Mevrouw Veenendaal (VVD):

Ik spreek ook uit dat het niet goed is om zich met vriendjespolitiek bezig te houden. In dit geval verkopen particulieren echter eveneens woningen. Er zijn ook woningen die al een aantal jaren oud zijn en naar makelaars gaan. Het komt voor dat de een tegen de ander zegt dat hij weet dat iemand een woning zoekt. Is dat dan ook vriendjespolitiek? Ik vind dat een lastige kwestie.
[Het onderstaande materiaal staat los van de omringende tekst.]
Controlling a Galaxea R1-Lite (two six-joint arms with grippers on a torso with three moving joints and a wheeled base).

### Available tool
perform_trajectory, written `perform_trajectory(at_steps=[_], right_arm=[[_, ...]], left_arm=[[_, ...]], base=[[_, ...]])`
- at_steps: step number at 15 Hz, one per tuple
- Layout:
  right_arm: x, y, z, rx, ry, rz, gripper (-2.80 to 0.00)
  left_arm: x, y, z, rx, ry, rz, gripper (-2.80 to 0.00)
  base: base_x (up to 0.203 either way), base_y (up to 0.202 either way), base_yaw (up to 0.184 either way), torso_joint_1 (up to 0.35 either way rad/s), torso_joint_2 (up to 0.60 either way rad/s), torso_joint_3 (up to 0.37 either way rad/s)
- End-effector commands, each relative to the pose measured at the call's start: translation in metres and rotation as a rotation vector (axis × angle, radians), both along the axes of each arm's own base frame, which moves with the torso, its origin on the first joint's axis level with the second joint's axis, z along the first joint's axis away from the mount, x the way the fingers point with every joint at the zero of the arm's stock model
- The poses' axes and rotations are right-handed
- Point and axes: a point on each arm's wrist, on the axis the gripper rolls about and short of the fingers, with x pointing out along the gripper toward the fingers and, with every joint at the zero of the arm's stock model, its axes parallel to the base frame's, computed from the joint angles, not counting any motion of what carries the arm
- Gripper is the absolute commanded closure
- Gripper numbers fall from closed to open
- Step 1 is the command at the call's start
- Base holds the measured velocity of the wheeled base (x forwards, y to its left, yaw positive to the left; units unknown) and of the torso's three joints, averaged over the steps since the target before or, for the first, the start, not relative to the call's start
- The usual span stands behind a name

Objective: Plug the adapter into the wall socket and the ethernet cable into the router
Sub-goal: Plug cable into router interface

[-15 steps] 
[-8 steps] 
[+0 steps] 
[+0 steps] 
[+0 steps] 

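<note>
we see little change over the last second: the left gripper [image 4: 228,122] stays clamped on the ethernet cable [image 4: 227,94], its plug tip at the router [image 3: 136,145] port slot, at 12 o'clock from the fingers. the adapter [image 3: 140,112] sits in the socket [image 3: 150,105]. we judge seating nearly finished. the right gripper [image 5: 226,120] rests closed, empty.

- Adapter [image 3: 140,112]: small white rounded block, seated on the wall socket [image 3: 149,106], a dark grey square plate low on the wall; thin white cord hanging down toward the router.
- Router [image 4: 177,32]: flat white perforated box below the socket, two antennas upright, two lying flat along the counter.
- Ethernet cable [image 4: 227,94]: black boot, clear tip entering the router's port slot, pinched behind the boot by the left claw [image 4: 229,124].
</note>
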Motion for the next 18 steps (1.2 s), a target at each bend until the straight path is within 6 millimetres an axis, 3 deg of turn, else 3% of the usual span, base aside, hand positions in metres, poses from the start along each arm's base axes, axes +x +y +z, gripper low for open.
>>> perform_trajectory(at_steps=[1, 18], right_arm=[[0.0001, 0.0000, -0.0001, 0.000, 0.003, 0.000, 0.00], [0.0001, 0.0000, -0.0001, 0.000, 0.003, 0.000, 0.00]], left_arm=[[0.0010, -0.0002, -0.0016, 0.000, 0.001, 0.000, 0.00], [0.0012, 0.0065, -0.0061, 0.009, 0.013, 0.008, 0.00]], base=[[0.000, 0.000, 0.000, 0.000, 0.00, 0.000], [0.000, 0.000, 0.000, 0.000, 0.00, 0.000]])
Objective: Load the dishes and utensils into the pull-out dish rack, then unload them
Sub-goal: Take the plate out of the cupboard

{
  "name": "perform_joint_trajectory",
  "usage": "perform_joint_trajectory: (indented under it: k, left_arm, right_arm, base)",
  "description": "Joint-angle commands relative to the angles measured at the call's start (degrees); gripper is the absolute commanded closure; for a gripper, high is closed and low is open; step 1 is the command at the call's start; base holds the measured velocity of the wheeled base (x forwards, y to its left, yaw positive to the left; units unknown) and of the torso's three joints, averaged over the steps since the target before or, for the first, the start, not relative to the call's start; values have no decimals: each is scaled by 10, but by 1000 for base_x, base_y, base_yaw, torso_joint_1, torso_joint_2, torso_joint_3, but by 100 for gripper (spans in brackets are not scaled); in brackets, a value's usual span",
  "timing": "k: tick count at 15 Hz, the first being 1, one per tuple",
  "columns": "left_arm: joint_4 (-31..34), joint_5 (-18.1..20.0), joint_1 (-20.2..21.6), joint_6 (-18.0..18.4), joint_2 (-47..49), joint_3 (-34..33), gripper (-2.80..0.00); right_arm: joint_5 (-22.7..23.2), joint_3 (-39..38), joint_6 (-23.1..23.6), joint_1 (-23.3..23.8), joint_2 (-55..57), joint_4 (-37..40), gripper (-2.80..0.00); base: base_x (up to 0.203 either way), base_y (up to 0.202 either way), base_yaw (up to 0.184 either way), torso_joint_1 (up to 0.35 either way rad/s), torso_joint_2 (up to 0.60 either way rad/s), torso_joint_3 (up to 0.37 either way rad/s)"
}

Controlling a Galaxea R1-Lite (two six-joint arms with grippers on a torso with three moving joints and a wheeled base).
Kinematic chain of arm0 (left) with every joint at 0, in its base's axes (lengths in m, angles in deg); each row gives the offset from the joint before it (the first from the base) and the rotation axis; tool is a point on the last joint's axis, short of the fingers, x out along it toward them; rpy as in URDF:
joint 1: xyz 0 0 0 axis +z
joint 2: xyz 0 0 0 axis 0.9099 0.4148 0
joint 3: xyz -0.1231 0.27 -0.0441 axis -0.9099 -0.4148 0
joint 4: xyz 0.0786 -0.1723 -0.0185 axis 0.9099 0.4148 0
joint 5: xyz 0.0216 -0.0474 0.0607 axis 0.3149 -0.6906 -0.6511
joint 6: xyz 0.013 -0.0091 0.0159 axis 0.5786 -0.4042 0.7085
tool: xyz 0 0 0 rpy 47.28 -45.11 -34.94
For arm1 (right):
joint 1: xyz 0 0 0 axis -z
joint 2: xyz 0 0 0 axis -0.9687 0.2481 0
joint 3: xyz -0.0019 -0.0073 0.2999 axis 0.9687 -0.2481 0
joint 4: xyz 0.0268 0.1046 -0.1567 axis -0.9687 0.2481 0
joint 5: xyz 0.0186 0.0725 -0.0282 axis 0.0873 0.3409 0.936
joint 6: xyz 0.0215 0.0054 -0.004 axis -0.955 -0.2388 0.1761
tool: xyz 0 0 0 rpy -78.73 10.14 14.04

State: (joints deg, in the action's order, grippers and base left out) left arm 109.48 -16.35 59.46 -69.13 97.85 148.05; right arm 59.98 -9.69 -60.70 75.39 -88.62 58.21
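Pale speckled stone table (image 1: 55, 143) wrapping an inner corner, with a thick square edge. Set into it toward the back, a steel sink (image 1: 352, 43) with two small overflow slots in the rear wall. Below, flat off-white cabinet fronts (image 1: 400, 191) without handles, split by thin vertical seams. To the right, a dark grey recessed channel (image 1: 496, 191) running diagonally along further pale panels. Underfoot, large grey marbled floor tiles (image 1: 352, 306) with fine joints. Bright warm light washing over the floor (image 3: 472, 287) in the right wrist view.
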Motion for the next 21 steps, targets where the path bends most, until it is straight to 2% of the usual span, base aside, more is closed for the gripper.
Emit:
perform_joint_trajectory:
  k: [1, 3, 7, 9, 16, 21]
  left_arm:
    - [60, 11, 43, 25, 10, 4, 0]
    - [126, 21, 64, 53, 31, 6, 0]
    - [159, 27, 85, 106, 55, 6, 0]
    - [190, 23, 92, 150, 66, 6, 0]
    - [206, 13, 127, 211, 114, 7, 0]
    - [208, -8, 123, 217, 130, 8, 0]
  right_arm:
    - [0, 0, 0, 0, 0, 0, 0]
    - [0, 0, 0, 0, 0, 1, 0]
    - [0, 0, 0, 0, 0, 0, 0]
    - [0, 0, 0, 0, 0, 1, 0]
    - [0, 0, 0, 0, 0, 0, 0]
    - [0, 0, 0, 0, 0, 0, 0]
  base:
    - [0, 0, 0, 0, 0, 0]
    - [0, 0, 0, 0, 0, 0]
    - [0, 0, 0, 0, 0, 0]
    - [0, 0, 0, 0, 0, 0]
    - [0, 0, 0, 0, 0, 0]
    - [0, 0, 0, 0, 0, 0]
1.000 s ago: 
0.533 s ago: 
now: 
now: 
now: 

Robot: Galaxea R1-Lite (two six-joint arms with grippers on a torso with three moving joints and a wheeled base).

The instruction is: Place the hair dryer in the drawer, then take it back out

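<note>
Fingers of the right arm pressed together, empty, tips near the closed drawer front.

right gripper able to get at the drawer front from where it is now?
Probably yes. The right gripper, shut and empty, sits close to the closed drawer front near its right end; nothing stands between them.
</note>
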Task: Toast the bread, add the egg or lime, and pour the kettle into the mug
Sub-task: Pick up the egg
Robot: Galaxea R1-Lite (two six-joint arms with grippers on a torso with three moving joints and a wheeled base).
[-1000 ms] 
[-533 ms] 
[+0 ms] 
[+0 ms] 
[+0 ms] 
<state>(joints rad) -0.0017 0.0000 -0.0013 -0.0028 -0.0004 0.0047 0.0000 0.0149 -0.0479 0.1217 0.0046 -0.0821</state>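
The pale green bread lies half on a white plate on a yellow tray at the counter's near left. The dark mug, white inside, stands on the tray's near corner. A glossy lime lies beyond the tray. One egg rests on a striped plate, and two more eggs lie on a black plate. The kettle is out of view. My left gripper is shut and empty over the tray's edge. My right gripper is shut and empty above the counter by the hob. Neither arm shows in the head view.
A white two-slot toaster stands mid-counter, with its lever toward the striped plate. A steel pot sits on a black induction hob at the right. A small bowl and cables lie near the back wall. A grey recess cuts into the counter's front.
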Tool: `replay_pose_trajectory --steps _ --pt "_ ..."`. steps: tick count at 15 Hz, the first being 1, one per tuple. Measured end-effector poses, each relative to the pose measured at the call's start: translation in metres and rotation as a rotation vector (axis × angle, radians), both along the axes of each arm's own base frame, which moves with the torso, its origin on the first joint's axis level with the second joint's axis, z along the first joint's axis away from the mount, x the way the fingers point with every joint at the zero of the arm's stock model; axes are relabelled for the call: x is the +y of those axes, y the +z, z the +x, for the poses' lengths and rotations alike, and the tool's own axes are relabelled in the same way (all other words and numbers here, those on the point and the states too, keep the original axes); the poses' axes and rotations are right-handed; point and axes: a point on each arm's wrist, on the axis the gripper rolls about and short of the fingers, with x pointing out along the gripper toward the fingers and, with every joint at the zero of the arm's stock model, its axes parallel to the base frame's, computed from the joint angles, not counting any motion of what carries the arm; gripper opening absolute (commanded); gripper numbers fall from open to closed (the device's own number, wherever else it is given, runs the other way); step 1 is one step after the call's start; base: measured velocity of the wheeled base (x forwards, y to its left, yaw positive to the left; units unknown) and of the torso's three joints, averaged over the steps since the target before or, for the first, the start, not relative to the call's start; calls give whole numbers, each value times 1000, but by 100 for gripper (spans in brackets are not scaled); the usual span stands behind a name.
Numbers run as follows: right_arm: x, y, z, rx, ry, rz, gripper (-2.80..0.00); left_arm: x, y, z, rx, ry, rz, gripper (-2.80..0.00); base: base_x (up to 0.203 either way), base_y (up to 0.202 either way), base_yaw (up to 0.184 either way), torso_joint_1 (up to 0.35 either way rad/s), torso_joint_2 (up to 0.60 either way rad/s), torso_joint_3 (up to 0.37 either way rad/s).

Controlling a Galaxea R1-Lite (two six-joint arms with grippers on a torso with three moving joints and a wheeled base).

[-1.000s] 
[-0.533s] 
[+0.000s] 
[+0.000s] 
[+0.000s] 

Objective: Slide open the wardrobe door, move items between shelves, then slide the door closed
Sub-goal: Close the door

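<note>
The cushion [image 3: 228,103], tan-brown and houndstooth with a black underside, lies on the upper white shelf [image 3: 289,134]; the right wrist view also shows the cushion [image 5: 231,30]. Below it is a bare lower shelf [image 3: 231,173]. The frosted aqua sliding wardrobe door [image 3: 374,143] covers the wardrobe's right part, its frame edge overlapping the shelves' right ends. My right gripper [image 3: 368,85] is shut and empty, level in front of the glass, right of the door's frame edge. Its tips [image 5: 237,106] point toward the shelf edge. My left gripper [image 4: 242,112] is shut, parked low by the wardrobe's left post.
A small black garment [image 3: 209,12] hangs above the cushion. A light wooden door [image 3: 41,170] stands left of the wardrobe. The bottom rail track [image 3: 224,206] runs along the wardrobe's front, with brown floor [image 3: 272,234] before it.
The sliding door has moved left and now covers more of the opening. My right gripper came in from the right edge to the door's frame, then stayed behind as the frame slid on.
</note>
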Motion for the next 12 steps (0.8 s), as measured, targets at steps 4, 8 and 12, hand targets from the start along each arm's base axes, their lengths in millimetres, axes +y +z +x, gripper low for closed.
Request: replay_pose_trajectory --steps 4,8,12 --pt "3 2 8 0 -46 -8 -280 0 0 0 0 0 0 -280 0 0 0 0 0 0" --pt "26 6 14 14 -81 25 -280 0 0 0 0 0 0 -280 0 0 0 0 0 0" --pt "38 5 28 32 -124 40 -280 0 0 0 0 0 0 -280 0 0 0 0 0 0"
In het krantenartikel waarnaar de heer Depla heeft verwezen, is ook een reactie gevraagd van Duco Stadig, de wethouder van de gemeente Amsterdam. Hij is van mening dat hierin geen verandering moet komen. Hoe kan de heer Depla dat verklaren?

Minister Dekker:

Het komt inderdaad voor dat iemand heeft gehoord dat een bepaalde persoon een woning wil kopen of dat particulieren onderling woningen verkopen. Dat valt naar mijn idee niet onder vriendjespolitiek. Onder vriendjespolitiek versta ik dat diegenen die in jouw circuit zitten worden bevoordeeld zonder dat daarvoor een verklaring kan worden gegeven.

De heer Depla (PvdA):

Voorzitter. De vraag van mevrouw Veenendaal is niet zo ingewikkeld. Ik had mij zeker niet aangemeld voor het stellen van deze vragen als ik stond te juichen over deze praktijken. Het mag duidelijk zijn dat ik een andere opvatting huldig dan onze wethouder in Amsterdam. Ik veronderstel dat men het ook in de partij van mevrouw Veenendaal niet altijd per definitie met elkaar eens is.

Mevrouw Van Velzen (SP):

Voorzitter. De woningbouwcorporaties hebben maatschappelijk kapitaal vergaard. Met dat geld worden huizen gebouwd en nu blijkt dat die woningen in het ons-kent-onscircuit worden verdeeld. De minister zegt terecht dat dit niet past, maar waarom zegt zij niet toe dat zij zodanige afspraken met de corporaties zal maken dat dit niet meer zal voorkomen?

Minister Dekker:

Dit is een punt dat in het normale bestuurlijk overleg met Aedes aan de orde komt. Deze vragen gaan over een artikel dat zich richt op de praktijken in een stad. Ik wil het niet uitsluitend over voorbeelden hebben. Ik zal dit aankaarten bij Aedes en deze koepel moet ervoor zorgen dat haar leden dit oppakken. De uitspraken die ik nu doe, zijn al sturend voor de corporaties.

De heer Hermans (LPF):

Voorzitter. Wil de minister in haar schriftelijke reactie op het rapport ook aangeven welke instrumenten zij heeft om de vriendjespolitiek te bestrijden? Die informatie hebben wij nodig om hier te zijner tijd een structurele discussie over te kunnen voeren.

Minister Dekker:

Het lijkt mij goed om aan te geven wat een overheid – en in dit geval een gemeente – voor mogelijkheden heeft ten aanzien van de woonruimteverdeling, zowel bij dure als goedkopere koopwoningen. Dit wordt betrokken bij de reactie op het rapport van de Vereniging Eigen Huis.

Mevrouw Koser-Kaya (D66):

Kan de Kamer dit rapport op korte termijn ontvangen? Het kan natuurlijk niet dat corporaties, die in hun statuten hebben staan dat zij sociaal verantwoord dienen te ondernemen, hiermee wegkomen.

Minister Dekker:

Ik stel mij voor dat ik het rapport, inclusief mijn commentaar erop, na het reces aan de Kamer stuur.